Cultural-heritage research at the Budapest Neutron Centre

20 Jun 2018, 13:45
35m
Arabella Brauneck Hotel

Arabella Brauneck Hotel

Münchner Str. 25 83661 Lenggries
Keynote Non-destructive characterisation with neutrons Imaging of Cultural Objects

Speaker

Dr László Szentmiklósi (Centre for Energy Research, Hungarian Academy of Sciences)

Description

Since the launch of its user access program in 1999, the Budapest Neutron Centre (BNC), has always been a key promoter of the collaboration between the cultural heritage domain and neutron scientists.

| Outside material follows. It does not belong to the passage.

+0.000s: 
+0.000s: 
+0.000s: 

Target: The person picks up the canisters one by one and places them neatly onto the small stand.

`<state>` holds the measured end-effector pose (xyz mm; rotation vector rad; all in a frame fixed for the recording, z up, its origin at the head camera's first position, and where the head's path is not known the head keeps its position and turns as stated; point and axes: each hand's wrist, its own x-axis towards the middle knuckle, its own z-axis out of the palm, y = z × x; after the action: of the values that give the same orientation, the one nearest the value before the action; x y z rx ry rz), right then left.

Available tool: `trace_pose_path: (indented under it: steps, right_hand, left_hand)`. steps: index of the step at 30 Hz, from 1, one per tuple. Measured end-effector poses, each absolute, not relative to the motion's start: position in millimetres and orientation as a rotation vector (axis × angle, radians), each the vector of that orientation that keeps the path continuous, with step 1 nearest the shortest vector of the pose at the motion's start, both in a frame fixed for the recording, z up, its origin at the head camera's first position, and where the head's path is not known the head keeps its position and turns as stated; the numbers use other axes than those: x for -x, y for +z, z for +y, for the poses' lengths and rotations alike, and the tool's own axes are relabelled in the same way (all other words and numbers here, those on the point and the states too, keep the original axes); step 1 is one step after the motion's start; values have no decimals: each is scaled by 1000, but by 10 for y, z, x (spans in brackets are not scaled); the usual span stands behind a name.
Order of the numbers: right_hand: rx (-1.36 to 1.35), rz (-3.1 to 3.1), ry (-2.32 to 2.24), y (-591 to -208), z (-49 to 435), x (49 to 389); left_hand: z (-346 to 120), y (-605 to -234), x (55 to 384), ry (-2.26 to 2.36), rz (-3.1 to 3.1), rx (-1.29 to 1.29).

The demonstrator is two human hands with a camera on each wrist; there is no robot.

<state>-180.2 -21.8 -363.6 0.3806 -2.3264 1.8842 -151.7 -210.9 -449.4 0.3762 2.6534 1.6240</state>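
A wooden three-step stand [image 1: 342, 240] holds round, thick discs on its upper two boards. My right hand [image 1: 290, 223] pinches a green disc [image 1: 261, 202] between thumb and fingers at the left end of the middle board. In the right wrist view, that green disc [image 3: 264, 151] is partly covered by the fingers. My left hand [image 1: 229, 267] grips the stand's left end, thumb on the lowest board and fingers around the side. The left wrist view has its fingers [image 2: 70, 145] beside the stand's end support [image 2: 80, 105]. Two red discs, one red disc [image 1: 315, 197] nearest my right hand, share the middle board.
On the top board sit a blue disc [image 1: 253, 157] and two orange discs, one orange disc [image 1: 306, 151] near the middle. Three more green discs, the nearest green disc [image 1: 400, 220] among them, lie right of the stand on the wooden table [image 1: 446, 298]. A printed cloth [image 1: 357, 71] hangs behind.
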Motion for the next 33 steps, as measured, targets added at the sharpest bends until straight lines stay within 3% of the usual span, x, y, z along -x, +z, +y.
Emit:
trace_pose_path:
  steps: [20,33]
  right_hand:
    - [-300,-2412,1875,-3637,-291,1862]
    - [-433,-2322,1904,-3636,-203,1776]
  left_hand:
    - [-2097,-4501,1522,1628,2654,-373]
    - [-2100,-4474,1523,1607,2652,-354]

The success of many EU-funded transnational access (TNA) programs (NMI3, NMI3-II, CHARISMA, IPERION CH) as well as the ANCIENT CHARM project highlighted the relevance of the element analysis, imaging and scattering in the non-destructive characterization of valuable artifacts and resulted in over hundred publications. The cultural-heritage-specific access projects promote the multi-technique approach, i.e. to coherently utilize multiple - often complementary - instruments located in a single campus, or even at multiple access providers, in order to answer a specific CH question.

When applying separate instruments at different beamlines, however, the sampling volumes are not necessarily coincident and the penetration depths of the various radiations might also differ, so there is a clear advantage to integrate multiple functionalities into a single instrument and analyze the object at once at the same beamline. This is routinely done at our NIPS-NORMA station with position-sensitive element analysis and cold-neutron imaging (PGAI-NT), offering significant synergies at the data analysis and interpretation stage.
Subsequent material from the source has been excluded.